Hezhi Wang (hw1567)
Han Zhao (hz1411)
Jin U Bak (jub205)
Dataset is downloaded from the following links:
Dataset for 2009: https://data.cityofnewyork.us/Social-Services/new-311/9s88-aed8
Dataset for 2010-present: https://data.cityofnewyork.us/Social-Services/311/wpe2-h2i5
Two datasets are combined as one and analyzed.
Dataset is also available on NYU HPC HDFS, /user/jub205/311all.csv
We first generated columns.txt for base type and semantic type of each columns, which can be accessed at /user/jub205/columns.txt.

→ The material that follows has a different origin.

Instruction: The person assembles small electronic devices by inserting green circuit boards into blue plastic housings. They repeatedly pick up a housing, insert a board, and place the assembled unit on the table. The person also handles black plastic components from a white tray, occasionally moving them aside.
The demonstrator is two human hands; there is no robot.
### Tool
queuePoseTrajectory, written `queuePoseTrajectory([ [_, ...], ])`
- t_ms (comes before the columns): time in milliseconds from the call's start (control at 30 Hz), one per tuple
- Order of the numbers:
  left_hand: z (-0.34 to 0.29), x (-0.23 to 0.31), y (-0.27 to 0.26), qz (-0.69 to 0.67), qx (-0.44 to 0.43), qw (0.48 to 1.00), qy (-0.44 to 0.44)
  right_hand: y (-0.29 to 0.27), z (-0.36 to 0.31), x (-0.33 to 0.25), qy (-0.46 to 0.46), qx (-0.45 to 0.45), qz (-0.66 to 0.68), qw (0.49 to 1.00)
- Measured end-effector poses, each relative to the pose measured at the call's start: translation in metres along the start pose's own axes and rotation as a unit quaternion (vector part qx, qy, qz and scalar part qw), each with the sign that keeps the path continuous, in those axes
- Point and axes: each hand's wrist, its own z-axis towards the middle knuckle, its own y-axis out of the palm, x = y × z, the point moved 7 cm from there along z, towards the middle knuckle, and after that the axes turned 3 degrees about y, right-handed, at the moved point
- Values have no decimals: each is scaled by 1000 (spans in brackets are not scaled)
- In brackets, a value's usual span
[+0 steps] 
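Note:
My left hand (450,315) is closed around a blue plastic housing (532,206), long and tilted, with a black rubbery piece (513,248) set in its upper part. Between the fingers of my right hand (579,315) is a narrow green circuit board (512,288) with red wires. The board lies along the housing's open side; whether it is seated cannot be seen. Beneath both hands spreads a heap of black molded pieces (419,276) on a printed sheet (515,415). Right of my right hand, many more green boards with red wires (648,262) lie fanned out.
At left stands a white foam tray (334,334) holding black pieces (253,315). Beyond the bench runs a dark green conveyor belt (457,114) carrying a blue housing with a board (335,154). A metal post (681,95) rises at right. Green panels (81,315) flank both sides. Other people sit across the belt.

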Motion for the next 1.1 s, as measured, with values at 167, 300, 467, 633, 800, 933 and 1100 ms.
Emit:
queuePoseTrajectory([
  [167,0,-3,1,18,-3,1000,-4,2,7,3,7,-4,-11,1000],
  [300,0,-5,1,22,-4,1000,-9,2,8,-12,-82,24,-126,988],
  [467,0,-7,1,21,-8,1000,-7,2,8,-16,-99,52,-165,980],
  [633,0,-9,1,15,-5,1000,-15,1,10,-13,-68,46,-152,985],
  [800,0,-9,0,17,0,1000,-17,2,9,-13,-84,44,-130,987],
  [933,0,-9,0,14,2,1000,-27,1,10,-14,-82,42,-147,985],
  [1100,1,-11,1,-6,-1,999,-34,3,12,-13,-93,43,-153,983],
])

For data quality issues, first we count the number of empty/missing/invalid values in each column. Sign in to dumbo, and run
$ spark-submit data_quality.py
To generate a summary of the results generated, run
$ spark-submit Type_analysis.py
For a csv version of the result above, run locally,
$ python transfer_type_result_to_csv.py
We first run count_by_datetime.py on dumbo to count the frequency of values in each column, and get the output file count_month.out in the folder Output. Then run locally
$ python plot_by_month.py
We first run count.py to count the frequency of values in each column, and get the output file count_5.out in the folder Output. Then run locally
$ python plot_by_complaint_type.py
Python script, analysis.py in src directory contains functions to compute frequency of values in different columns in various time frequency.For example, if a user wants to get the frequency of values in "city" column in each year, the following function call can be used.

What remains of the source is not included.